I felt like the most worthless piece of trash that had been thrown inside a garbage can when D'angelo abandoned me standing there.

All my dreams were crushed by his actions. I could feel him pushing me away. His words continued like a broken record in my head, and his scent lingered in the air, making me feel even worse.

I begged him like a dog without hope.  Did it follow that he would never truly embrace me in his life if he was unable to mark me?

Did that mean I would never be fully accepted into his life if he could not mark me?

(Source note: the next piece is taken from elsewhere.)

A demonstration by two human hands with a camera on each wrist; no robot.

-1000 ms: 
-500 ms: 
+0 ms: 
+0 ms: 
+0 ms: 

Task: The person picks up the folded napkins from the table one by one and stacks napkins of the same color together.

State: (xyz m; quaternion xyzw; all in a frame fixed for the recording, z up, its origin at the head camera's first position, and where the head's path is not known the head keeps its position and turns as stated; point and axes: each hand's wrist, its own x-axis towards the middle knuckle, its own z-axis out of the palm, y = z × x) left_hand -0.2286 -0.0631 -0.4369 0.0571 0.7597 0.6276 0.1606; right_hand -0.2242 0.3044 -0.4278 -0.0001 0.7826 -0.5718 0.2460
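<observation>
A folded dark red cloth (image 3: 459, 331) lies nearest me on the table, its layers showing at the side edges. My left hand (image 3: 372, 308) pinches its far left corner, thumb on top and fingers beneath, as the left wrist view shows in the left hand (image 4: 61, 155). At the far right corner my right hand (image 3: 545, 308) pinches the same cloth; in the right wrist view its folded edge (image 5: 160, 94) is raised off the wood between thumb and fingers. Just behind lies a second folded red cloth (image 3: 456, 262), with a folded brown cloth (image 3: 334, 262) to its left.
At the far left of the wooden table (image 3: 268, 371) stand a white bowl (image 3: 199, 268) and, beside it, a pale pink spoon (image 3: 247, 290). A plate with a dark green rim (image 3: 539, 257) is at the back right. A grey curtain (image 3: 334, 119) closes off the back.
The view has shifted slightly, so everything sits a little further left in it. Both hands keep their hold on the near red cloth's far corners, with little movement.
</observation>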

A loud, hot sob broke through my tears and before I knew it, I was sobbing uncontrollably. I hated myself for succumbing to them. It was awful to feel so exposed and alone.

I searched my mind in a desperate attempt to come up with a plan of action. I went inside, put on a long turtleneck and sweatshirt, and made my way back to the veranda.

I need to ask him to reject me. Yes, that was the solution. But who was I fooling? In all fairness, I knew D'Angelo loved and cared about me and I felt the same way.

But this unsealed bond was like poison seeping into my bones, corrupting every cell in my body and turning them toxic. If I wasn't careful, the effects would take over everything I owned within days and they'd eventually destroy me.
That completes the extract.